→ TASK REQUIREMENTS
A faithful transcription of the entries below is required.

BEGIN

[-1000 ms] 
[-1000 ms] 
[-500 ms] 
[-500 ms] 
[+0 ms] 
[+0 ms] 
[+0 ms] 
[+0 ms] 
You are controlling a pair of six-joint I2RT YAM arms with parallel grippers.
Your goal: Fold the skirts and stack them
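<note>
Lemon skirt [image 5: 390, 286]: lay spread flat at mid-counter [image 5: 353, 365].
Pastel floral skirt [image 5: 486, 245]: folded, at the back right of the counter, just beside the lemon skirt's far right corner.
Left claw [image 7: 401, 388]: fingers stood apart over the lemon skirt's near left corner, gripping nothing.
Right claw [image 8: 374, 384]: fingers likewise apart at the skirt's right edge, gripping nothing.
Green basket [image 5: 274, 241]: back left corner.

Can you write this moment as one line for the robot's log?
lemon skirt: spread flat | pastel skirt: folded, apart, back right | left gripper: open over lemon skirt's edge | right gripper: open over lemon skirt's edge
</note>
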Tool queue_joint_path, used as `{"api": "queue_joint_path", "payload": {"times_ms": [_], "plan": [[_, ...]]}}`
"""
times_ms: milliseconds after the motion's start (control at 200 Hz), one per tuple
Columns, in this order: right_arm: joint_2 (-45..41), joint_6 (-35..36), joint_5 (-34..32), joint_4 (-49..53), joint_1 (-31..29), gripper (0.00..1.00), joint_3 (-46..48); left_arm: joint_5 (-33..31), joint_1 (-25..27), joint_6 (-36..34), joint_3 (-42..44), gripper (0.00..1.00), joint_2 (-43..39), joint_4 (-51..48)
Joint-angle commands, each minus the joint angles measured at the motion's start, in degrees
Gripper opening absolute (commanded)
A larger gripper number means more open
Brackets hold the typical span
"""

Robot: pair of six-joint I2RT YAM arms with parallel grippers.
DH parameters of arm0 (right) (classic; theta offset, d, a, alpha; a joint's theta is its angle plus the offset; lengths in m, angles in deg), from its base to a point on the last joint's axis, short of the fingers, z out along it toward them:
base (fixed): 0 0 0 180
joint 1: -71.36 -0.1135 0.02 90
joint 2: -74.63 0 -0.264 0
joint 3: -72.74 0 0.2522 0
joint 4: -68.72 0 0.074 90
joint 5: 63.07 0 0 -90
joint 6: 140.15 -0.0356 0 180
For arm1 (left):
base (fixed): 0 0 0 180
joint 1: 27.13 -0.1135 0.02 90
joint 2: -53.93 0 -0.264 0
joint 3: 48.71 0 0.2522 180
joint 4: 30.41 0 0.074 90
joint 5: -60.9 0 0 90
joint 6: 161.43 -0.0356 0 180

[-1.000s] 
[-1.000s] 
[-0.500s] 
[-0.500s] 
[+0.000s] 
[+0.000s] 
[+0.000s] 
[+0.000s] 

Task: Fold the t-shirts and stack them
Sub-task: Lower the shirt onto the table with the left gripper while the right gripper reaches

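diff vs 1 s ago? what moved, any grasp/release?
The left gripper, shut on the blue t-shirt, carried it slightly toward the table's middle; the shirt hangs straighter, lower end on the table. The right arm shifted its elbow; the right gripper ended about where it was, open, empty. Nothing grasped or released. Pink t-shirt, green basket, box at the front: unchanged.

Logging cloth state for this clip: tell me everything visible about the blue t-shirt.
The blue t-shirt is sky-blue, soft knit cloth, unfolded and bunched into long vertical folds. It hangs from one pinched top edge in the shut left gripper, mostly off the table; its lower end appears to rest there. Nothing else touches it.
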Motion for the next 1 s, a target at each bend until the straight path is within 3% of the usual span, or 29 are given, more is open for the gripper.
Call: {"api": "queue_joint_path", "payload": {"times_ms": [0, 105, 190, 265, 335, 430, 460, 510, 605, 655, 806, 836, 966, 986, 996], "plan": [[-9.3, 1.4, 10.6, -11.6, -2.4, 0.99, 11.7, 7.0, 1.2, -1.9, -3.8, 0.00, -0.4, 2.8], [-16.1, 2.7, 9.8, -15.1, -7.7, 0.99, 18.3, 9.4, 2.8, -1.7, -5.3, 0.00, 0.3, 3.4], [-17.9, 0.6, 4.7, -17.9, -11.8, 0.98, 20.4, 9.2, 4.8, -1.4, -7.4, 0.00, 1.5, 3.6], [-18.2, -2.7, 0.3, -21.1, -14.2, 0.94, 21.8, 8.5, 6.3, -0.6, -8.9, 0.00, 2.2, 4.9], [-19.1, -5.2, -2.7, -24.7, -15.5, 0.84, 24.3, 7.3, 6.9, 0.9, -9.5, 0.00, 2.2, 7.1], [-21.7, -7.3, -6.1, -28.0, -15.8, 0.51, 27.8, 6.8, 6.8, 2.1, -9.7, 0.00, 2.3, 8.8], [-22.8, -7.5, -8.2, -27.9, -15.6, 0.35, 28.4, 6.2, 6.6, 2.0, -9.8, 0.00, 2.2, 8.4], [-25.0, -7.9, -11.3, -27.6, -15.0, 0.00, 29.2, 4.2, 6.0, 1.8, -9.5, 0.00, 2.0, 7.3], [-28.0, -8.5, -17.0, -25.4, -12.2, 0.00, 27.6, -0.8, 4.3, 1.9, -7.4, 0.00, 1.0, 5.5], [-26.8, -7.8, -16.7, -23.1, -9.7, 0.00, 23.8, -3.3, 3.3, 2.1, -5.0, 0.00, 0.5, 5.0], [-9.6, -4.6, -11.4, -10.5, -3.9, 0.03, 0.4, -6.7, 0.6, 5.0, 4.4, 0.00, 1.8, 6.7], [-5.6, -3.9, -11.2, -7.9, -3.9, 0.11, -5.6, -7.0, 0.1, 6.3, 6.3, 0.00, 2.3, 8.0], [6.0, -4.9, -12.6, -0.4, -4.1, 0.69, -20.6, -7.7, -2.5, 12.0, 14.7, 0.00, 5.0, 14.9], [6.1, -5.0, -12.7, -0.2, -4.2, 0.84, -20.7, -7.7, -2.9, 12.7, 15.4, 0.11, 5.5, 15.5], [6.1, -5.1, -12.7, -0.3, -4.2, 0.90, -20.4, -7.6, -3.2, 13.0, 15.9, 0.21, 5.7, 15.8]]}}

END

→ SOLUTION FOR THIS EXERCISE
[-1000 ms] 
[-1000 ms] 
[-500 ms] 
[-500 ms] 
[+0 ms] 
[+0 ms] 
[+0 ms] 
[+0 ms] 
You are controlling a pair of six-joint I2RT YAM arms with parallel grippers.
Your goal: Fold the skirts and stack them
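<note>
Lemon skirt [image 5: 390, 286]: lay spread flat at mid-counter [image 5: 353, 365].
Pastel floral skirt [image 5: 486, 245]: folded, at the back right of the counter, just beside the lemon skirt's far right corner.
Left claw [image 7: 401, 388]: fingers stood apart over the lemon skirt's near left corner, gripping nothing.
Right claw [image 8: 374, 384]: fingers likewise apart at the skirt's right edge, gripping nothing.
Green basket [image 5: 274, 241]: back left corner.

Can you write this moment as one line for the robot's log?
lemon skirt: spread flat | pastel skirt: folded, apart, back right | left gripper: open over lemon skirt's edge | right gripper: open over lemon skirt's edge
</note>
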Tool queue_joint_path, used as `{"api": "queue_joint_path", "payload": {"times_ms": [_], "plan": [[_, ...]]}}`
"""
times_ms: milliseconds after the motion's start (control at 200 Hz), one per tuple
Columns, in this order: right_arm: joint_2 (-45..41), joint_6 (-35..36), joint_5 (-34..32), joint_4 (-49..53), joint_1 (-31..29), gripper (0.00..1.00), joint_3 (-46..48); left_arm: joint_5 (-33..31), joint_1 (-25..27), joint_6 (-36..34), joint_3 (-42..44), gripper (0.00..1.00), joint_2 (-43..39), joint_4 (-51..48)
Joint-angle commands, each minus the joint angles measured at the motion's start, in degrees
Gripper opening absolute (commanded)
A larger gripper number means more open
Brackets hold the typical span
"""

Robot: pair of six-joint I2RT YAM arms with parallel grippers.
DH parameters of arm0 (right) (classic; theta offset, d, a, alpha; a joint's theta is its angle plus the offset; lengths in m, angles in deg), from its base to a point on the last joint's axis, short of the fingers, z out along it toward them:
base (fixed): 0 0 0 180
joint 1: -71.36 -0.1135 0.02 90
joint 2: -74.63 0 -0.264 0
joint 3: -72.74 0 0.2522 0
joint 4: -68.72 0 0.074 90
joint 5: 63.07 0 0 -90
joint 6: 140.15 -0.0356 0 180
For arm1 (left):
base (fixed): 0 0 0 180
joint 1: 27.13 -0.1135 0.02 90
joint 2: -53.93 0 -0.264 0
joint 3: 48.71 0 0.2522 180
joint 4: 30.41 0 0.074 90
joint 5: -60.9 0 0 90
joint 6: 161.43 -0.0356 0 180

[-1.000s] 
[-1.000s] 
[-0.500s] 
[-0.500s] 
[+0.000s] 
[+0.000s] 
[+0.000s] 
[+0.000s] 

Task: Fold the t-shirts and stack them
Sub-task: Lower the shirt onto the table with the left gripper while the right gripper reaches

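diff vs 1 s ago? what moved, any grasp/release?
The left gripper, shut on the blue t-shirt, carried it slightly toward the table's middle; the shirt hangs straighter, lower end on the table. The right arm shifted its elbow; the right gripper ended about where it was, open, empty. Nothing grasped or released. Pink t-shirt, green basket, box at the front: unchanged.

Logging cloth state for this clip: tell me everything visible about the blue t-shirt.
The blue t-shirt is sky-blue, soft knit cloth, unfolded and bunched into long vertical folds. It hangs from one pinched top edge in the shut left gripper, mostly off the table; its lower end appears to rest there. Nothing else touches it.
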Motion for the next 1 s, a target at each bend until the straight path is within 3% of the usual span, or 29 are given, more is open for the gripper.
Call: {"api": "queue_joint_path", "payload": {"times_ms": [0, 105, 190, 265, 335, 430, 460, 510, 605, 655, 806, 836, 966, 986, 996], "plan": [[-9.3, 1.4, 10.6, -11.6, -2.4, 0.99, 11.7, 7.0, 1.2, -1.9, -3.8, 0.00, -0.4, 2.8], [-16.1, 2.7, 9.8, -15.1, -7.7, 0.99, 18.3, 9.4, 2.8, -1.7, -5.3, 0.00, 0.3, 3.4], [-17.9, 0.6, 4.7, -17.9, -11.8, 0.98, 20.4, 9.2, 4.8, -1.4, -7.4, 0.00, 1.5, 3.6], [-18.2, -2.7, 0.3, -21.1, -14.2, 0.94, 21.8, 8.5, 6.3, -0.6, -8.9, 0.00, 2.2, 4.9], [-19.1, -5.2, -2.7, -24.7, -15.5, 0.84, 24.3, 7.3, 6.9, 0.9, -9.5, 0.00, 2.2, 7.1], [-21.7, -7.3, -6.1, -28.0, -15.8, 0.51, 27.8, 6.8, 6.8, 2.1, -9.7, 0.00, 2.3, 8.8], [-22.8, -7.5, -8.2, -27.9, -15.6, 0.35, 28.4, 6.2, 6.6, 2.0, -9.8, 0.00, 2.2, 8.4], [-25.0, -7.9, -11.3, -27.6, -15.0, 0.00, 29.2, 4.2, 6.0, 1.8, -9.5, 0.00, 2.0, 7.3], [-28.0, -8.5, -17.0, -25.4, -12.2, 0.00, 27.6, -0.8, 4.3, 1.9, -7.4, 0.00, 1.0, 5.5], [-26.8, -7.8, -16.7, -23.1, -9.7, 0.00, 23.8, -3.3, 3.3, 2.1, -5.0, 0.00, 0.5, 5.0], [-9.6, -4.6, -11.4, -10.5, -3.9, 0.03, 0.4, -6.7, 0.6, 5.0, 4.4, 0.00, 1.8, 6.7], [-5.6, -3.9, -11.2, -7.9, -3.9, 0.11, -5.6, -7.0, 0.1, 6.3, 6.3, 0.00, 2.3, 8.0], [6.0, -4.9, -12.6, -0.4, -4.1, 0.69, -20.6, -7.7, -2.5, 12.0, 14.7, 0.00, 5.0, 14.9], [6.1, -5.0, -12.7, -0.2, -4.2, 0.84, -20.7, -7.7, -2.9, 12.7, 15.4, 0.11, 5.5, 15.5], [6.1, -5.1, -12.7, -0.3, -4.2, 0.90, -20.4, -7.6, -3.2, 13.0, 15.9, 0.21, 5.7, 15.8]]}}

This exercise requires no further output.